_Task to carry out_: Using the listing below, select the lines with the word "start" and copy them.

========

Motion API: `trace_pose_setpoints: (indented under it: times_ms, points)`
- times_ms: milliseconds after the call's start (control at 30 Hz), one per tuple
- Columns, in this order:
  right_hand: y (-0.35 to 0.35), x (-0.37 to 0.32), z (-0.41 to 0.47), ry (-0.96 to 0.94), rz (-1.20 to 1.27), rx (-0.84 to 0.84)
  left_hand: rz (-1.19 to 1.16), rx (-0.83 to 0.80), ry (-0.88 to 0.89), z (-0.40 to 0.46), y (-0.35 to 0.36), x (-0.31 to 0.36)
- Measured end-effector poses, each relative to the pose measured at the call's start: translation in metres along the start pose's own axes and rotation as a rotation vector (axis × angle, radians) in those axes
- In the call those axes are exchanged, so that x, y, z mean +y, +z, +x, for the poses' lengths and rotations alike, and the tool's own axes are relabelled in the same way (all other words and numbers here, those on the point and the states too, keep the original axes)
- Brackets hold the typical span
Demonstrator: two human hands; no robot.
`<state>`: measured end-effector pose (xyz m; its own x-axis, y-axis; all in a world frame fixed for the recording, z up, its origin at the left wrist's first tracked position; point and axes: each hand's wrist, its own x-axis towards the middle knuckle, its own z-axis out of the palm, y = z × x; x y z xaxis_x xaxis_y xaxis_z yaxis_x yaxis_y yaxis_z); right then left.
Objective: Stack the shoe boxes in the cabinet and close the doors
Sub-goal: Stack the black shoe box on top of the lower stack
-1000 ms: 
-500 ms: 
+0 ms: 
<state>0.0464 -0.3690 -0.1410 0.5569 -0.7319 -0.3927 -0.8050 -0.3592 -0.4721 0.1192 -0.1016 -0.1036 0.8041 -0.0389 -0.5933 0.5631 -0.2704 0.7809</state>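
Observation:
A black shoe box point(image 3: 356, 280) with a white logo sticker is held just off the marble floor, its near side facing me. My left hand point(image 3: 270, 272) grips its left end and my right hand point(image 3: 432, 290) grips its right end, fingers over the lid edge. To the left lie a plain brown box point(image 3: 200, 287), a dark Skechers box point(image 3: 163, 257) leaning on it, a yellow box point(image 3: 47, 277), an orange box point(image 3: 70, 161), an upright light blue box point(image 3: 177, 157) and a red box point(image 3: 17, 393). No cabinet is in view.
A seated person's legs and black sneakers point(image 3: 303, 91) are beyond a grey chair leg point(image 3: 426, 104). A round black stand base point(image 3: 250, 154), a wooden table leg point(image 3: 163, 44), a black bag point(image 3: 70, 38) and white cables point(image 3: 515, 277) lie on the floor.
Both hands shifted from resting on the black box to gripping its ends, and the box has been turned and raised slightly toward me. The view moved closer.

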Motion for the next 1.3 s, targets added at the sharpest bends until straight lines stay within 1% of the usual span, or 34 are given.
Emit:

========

_Task output_:
- times_ms: milliseconds after the call's start (control at 30 Hz), one per tuple
- Measured end-effector poses, each relative to the pose measured at the call's start: translation in metres along the start pose's own axes and rotation as a rotation vector (axis × angle, radians) in those axes

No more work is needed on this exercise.